The whole listing is to be given again without alteration, except that its pictures are dropped.

(Beginning of Data excerpt)

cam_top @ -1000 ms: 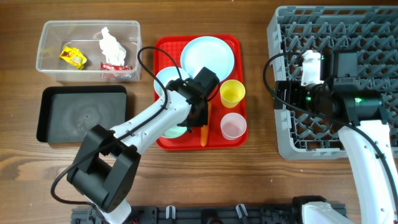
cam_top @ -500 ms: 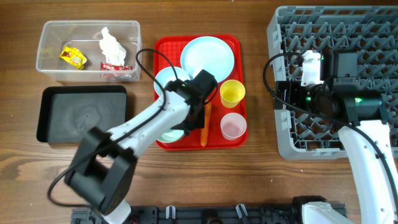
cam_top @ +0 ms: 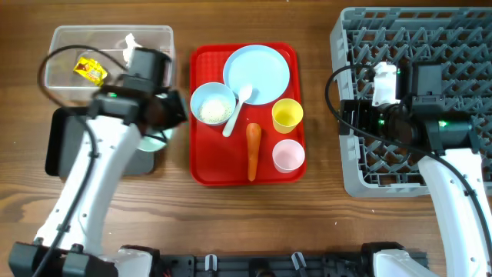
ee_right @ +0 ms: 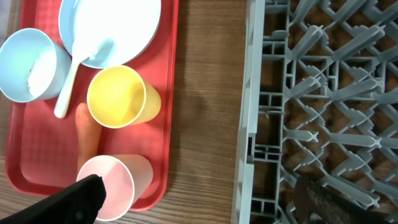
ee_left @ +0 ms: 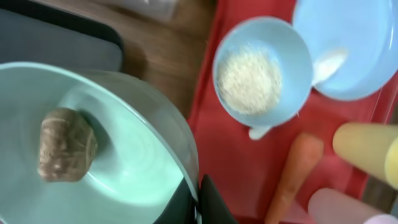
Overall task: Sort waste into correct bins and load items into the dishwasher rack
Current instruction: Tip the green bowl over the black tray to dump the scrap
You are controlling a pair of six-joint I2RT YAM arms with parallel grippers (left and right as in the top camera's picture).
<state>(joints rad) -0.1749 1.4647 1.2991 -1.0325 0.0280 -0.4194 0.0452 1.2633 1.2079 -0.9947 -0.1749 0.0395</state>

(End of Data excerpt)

### Exercise response
cam_top @ -1000 ms: 
cam_top @ -500 ms: 
cam_top @ +0 ms: 
ee_right @ +0 ms: 
ee_left @ +0 ms: 
Overall task: Sort waste into correct bins and load items into the dishwasher rack
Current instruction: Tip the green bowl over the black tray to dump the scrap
You are controlling a pair of six-joint I2RT YAM arms with parallel grippers (left and right as in the top camera's picture).
<state>(joints rad) -0.1749 1.4647 1.2991 -1.0325 0.0280 -0.4194 0.0452 1.2633 1.2079 -0.9947 -0.1749 0.0395</state>

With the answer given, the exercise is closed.